Only the lines from the top of the listing below through the line containing "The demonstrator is" should be output, exactly and with no pictures.

§

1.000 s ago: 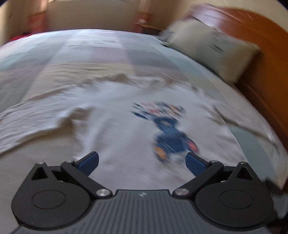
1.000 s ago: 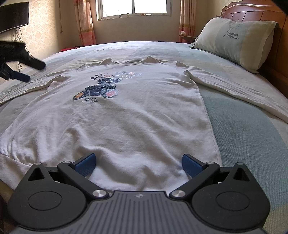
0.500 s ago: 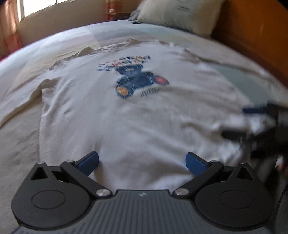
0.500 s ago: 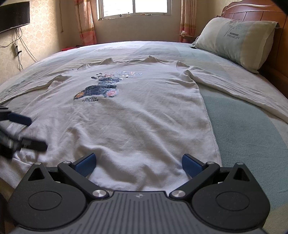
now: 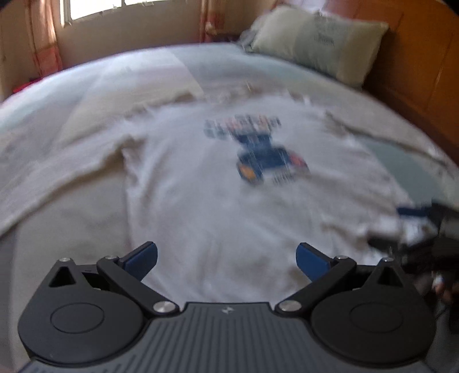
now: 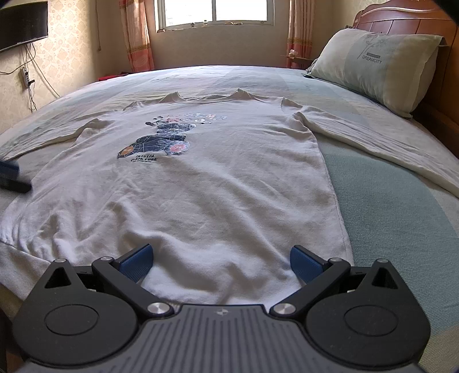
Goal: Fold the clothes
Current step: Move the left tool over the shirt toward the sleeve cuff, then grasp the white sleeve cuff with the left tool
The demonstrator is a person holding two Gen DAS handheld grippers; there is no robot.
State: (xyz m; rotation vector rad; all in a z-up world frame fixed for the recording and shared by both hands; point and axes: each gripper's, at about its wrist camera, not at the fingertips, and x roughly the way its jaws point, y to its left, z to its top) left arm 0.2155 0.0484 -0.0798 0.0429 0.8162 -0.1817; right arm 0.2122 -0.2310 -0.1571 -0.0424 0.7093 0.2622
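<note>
Both cams sit low at the hem end, looking fwd over their own wide-spread jaws and up the bed (image 6: 401,223). Right wrist view: sharp, centred on the hem, facing window (image 6: 215,13) & pillow (image 6: 378,66). Left wrist view: motion-blurred, set further left, angled twd the headboard side. Shared: white shirt (image 6: 206,195) w/ its print (image 5: 264,149), and each view catches the other gripper at its edge.

- A white long-sleeved shirt (image 6: 200,195) lies flat, front up, on the bed (image 6: 396,229), its collar toward the window (image 6: 215,13).
- The right gripper (image 6: 221,262) hangs over the shirt's hem, jaws wide apart.
- The left gripper (image 6: 11,178) shows at the left edge, beside the sleeve.
- A "DREAMCITY" pillow (image 6: 375,66) leans on the wooden headboard (image 6: 401,14).
</note>
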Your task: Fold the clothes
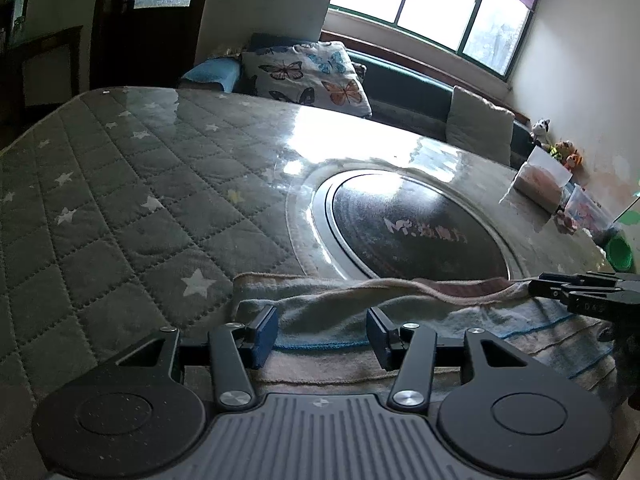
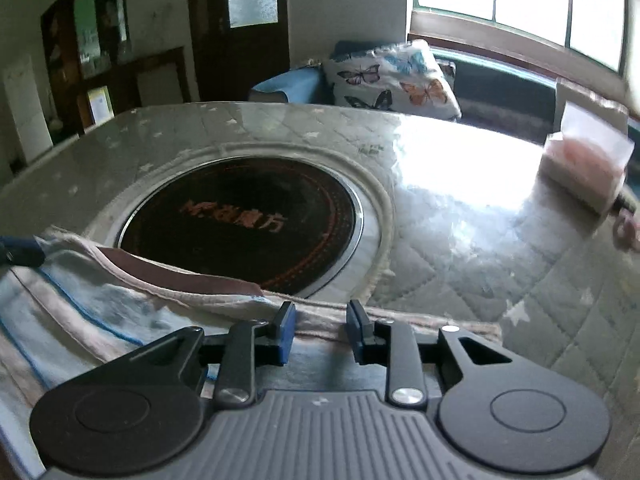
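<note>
Setting: a table (image 1: 120, 184) covered by a grey quilted cloth printed with white stars, under a glossy clear sheet that reflects bright window light.

Table centre: a round black cooktop (image 1: 416, 228) with a metal rim and faded lettering is set into the tabletop.

Garment: a pale, worn cloth garment (image 1: 400, 320) with thin blue stripes and a pinkish hem lies at the near edge of the table, its far edge overlapping the near rim of the cooktop. In the right wrist view the same garment (image 2: 100, 304) spreads to the left, one hem lifted in a shallow fold.

Left gripper: the left gripper (image 1: 322, 330) sits low over the garment with its blue-padded jaws wide apart. Nothing is between them; cloth lies beneath.

Right gripper: the right gripper (image 2: 320, 326) hovers over the garment's right end with its jaws parted by a moderate gap, holding nothing. In the left wrist view its black fingers (image 1: 576, 286) reach in from the right, at the garment's far hem.

Far side of table: a clear bag (image 1: 544, 180) of pinkish contents stands near the right edge, with a green lid (image 1: 619, 254) nearby.

Background: a butterfly-print pillow (image 1: 312, 76) rests on a dark sofa below a wide window (image 1: 432, 0). Small stuffed toys (image 1: 554, 144) sit by the wall at right.
</note>
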A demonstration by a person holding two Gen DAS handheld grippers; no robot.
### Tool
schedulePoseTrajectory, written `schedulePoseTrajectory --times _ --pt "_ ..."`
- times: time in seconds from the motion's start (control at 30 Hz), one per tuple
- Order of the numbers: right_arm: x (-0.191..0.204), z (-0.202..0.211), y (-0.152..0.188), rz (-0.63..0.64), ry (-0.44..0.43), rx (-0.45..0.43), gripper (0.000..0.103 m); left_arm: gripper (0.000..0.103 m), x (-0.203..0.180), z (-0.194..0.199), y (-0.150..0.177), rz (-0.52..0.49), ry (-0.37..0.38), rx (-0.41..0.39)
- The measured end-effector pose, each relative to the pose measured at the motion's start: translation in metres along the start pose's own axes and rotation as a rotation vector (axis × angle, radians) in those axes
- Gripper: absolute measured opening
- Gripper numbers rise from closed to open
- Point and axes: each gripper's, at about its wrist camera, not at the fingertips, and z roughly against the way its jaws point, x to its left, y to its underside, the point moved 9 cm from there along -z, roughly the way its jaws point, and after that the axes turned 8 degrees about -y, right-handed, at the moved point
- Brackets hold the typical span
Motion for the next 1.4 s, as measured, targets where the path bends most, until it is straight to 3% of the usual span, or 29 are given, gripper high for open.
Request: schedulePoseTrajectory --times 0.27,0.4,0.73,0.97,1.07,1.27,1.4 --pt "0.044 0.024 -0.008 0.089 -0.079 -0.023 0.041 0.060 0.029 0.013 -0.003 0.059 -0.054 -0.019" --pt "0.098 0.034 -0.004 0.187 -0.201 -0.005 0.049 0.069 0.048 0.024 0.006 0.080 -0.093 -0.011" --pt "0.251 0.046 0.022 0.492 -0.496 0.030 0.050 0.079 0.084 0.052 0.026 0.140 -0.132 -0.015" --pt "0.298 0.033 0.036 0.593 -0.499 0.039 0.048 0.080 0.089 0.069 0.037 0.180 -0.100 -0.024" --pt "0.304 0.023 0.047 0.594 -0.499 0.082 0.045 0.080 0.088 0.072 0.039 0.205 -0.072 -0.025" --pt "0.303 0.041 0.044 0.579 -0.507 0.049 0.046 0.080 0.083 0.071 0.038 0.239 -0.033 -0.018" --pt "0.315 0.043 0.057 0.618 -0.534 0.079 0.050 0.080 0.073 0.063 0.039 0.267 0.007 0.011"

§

[Response]
1.000 s ago: 
1.000 s ago: 
0.500 s ago: 
0.500 s ago: 
now: 
now: 
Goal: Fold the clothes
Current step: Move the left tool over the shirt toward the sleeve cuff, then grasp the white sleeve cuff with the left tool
The demonstrator is a person holding two Gen DAS handheld grippers; there is no robot.

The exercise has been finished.